A partir de 2002, la Poste subit une importante restructuration. Les tournées deviennent de plus en plus longues et le personnel moins nombreux. Les contrats précaires et l’externalisation sont favorisés. Les conditions de travail deviennent invivables. « Instauration d’un management par le stress qui génère des maladies professionnelles, accidents du travail, dépression et suicides », décrivent Julien Brygo et Olivier Cyran.
Pourtant, des grèves éclatent pour s’opposer à cette dégradation des conditions de travail. Mais la Poste n’hésite pas à embaucher des intérimaires pour remplacer les grévistes. La lutte doit se renouveler, avec des comités de grève soutenus par la population d’un quartier.

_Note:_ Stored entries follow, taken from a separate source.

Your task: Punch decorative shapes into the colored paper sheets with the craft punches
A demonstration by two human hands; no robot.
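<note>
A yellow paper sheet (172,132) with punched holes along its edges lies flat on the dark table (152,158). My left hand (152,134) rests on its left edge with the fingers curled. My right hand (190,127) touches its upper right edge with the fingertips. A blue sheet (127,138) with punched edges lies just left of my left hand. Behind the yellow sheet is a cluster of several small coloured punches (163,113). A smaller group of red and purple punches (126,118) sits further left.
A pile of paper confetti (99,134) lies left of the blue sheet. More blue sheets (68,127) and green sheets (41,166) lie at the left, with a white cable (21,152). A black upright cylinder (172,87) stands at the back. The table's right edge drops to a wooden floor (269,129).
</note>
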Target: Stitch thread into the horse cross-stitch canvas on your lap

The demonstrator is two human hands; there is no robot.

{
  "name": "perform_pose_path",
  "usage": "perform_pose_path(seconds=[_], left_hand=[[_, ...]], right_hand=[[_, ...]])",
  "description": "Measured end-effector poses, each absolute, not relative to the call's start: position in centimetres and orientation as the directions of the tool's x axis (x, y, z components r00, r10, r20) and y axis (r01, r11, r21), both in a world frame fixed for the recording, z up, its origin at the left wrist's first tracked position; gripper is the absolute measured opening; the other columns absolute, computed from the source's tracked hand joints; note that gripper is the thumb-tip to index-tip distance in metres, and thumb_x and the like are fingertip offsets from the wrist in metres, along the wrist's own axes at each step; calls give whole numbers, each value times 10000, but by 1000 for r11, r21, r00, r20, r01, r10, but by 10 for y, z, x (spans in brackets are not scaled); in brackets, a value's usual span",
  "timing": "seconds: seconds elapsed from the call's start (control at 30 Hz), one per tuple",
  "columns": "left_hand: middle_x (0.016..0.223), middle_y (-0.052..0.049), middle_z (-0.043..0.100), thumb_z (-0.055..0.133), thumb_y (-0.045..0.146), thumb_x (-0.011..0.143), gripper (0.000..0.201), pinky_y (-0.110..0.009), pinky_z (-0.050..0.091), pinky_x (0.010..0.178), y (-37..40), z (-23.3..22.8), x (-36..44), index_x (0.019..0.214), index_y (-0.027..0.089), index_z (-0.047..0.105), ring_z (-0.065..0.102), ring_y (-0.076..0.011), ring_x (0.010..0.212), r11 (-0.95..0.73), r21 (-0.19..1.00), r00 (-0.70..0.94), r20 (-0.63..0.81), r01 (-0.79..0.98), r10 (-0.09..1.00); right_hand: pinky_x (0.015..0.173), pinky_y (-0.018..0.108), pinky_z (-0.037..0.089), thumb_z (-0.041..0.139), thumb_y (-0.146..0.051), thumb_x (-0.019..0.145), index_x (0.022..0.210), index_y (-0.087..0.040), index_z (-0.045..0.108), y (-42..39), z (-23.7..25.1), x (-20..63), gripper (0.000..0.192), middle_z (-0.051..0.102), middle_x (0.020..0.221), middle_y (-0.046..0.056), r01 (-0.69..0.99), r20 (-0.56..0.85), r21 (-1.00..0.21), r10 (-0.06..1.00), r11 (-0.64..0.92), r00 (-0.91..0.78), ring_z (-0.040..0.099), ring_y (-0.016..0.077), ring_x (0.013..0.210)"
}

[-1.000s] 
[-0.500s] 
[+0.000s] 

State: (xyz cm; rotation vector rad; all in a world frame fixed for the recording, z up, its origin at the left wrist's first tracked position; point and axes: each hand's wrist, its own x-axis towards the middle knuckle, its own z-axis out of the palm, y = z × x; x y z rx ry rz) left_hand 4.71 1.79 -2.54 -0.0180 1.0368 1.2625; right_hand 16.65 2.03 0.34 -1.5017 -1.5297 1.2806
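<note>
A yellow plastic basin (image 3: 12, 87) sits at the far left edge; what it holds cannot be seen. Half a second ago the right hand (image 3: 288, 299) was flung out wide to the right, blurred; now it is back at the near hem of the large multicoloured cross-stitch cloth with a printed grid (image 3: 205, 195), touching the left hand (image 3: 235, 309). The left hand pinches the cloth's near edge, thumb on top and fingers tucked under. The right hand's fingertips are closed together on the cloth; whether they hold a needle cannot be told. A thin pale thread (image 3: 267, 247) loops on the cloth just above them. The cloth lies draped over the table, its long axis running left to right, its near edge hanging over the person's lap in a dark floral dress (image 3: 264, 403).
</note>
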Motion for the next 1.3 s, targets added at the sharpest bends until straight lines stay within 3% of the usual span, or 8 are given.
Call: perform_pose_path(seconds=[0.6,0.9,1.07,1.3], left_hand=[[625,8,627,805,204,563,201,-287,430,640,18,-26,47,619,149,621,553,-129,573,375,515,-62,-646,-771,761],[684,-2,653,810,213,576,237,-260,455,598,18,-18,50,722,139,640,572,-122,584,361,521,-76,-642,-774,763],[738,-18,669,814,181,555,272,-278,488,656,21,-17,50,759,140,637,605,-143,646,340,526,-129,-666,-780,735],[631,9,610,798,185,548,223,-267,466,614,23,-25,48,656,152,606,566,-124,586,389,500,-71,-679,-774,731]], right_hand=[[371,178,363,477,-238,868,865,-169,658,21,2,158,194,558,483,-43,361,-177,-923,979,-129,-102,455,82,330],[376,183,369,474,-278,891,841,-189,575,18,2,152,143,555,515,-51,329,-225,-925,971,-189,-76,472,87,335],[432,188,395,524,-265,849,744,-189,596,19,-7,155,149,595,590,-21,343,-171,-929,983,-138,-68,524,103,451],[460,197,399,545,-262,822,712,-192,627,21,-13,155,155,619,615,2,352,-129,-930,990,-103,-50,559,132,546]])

Le livre de Julien Brygo et Olivier Cyran propose des enquêtes vivantes et approfondies. Elles permettent de décrire les mutations du monde du travail. Les chômeurs qui doivent accepter n’importe quel travail, l’ubérisation et l’arnaque de l’auto-entrepreneuriat, le management et le stress ne cessent de se développer. La force de livre de Julien Brygo et Olivier Cyran repose sur son aspect descriptif et journalistique. Le lecteur peut alors développer ses propres analyses.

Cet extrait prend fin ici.